For the first time in more than 50 years, a civilian took the lead at Corpus Christi Army Depot when Commander Col. Christopher B. Carlile gave Mr. William Braddy executive authority on April 18.
Col. Carlile and Braddy both joined CCAD in 2008. Col. Carlile served as Depot Commander. Braddy served as Deputy Commander, first in Support Operations and then in Production Operations.
The depot commander was originally slated to leave when Col. Garner Pogue III assumes command of CCAD in July. Instead, Col. Carlile was pulled from his assignment early when higher headquarters announced that he would serve as Special Assistant of Organic Industrial Operations for Command General Dennis L. Via of AMC.
This decision was largely influenced by the dramatic transformation CCAD underwent when Col. Carlile assumed command in 2008. After forecasting rough seas ahead for Army materiel readiness, he drove a massive internal reorganization campaign to improve CCAD's chances of survival in an evolving operations environment.
Command structure changed, a balanced business approach replaced 50 years of "how it's always been done," and processes and programs were put to the test for their efficiency and value. As a result, wasteful processes and costly legacy aircraft programs like the UH-1N Huey helicopter were retired and replaced with programs that would maximize CCAD's repair, modification and overhaul capabilities on helicopters, engines and their components. They even started work on Unmanned Aerial Vehicles. In every respect, the depot became better, faster, and more cost-effective than ever before.
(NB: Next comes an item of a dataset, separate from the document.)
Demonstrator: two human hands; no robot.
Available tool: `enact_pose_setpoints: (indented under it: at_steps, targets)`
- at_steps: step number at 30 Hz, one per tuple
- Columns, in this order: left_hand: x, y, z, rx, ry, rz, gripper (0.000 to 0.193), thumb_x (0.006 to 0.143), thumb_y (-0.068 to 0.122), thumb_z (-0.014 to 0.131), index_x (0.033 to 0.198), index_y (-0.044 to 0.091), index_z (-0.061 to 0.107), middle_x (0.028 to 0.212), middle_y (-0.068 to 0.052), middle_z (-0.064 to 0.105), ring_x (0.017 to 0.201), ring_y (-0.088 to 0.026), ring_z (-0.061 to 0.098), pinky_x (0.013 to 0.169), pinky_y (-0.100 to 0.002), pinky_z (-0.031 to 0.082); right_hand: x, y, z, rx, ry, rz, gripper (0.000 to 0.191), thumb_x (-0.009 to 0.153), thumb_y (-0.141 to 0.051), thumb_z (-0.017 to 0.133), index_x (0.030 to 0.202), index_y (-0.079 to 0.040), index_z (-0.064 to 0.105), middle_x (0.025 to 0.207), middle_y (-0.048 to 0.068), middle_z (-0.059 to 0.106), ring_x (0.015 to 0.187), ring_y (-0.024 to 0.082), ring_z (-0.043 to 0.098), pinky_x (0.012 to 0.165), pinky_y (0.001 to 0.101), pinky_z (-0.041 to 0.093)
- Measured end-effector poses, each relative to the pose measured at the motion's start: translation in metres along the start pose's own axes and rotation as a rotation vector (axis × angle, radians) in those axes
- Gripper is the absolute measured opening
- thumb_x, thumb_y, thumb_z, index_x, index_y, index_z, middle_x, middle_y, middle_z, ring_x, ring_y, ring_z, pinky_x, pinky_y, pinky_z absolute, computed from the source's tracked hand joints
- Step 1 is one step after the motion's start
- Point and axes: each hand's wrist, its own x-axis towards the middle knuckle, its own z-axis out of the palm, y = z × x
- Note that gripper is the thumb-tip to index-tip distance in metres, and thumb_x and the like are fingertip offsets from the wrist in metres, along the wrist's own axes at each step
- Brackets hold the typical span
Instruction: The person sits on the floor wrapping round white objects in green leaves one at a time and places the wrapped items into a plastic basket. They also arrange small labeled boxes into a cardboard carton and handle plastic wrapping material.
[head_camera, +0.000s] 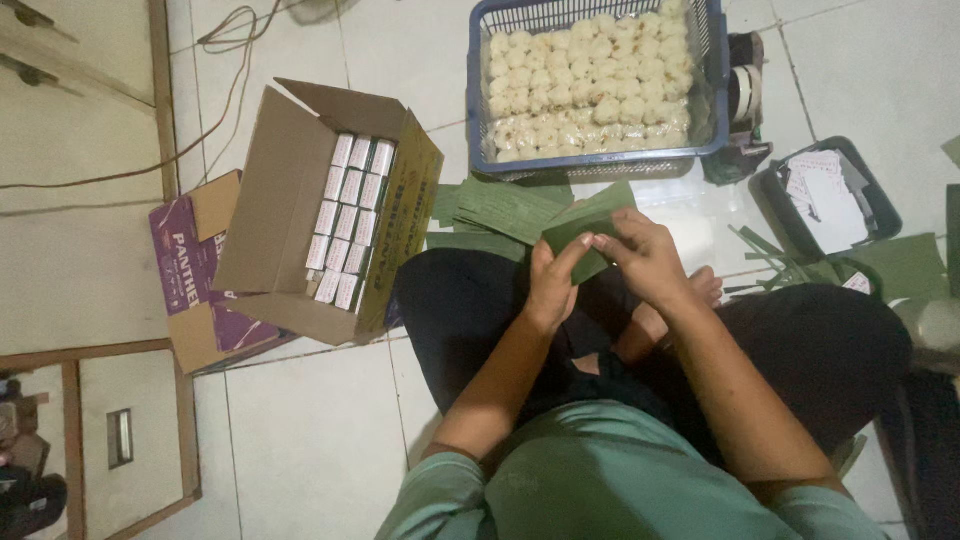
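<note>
Leaf strip (578, 243) was what you held: a dark green piece of banana leaf, pinched between both hands above your crossed legs. Your left hand (551, 285) gripped its lower end with fingers curled, thumb running up along the leaf. Your right hand (648, 256) closed over the upper right part, fingertips pressing it down. Its long axis ran on a slant, from low near your left hand up toward the far right, the far end pointing at the blue basket (712, 110).

That basket sat on the pale tiled floor (320, 440) ahead of you, filled with rows of small pale rounded cakes (590, 85). More cut leaf sheets (500, 210) lay between it and your knees. To your left stood an open cardboard box (290, 190) packed with small white cartons (350, 215), partly resting on a purple box (185, 265). To your right was a dark tray (880, 205) holding white paper slips (825, 195).
</note>
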Motion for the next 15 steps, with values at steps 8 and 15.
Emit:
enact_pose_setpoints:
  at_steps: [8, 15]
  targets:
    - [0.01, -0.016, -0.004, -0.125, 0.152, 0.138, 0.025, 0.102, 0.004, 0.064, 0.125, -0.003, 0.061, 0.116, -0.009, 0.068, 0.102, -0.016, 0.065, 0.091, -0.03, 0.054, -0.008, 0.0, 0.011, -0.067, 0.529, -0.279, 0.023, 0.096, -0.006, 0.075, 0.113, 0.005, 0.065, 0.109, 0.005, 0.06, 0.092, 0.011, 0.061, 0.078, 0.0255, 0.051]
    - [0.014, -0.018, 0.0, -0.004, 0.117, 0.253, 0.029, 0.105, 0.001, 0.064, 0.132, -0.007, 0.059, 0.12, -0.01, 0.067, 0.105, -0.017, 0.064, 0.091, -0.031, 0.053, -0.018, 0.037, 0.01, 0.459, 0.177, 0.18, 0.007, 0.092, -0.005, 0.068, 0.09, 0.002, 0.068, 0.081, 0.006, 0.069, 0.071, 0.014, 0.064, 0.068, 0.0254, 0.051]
CCAD stood as a prototype to show how the Army could better serve the Warfighter, the taxpayer, industry partners, and the federal worker if its organic industrial operations incorporated better business practices.
"This has placed us in the best possible position to support our Joint Warfighters in the face of the effects of sequestration," Col. Carlile told his workforce. "We've already done the work of becoming cost conscious and lowering our costs. We knew 'the iceberg was melting' and did what was needed. We work smarter now. And now we're leading the way in 21st Century Industrial Operations."
"You have proven that the Army can do even more for our Warfighters with fewer resources. Your hard work has not gone unnoticed," he told his workforce.
"Our Army needs the transformation that has occurred at CCAD to spread throughout our depots and arsenals. [CCAD has] shown that the Army can change."
AMCOM Major General Lynn A. Collyar led the official ceremony, appropriately held in Hangar 44 at Naval Air Station Corpus Christi. CCAD is one of two depots under the Army Aviation and Missile Life Cycle Management Command (AMCOM), a major subordinate command of the Army Materiel Command (AMC): the Army's premier provider of materiel readiness.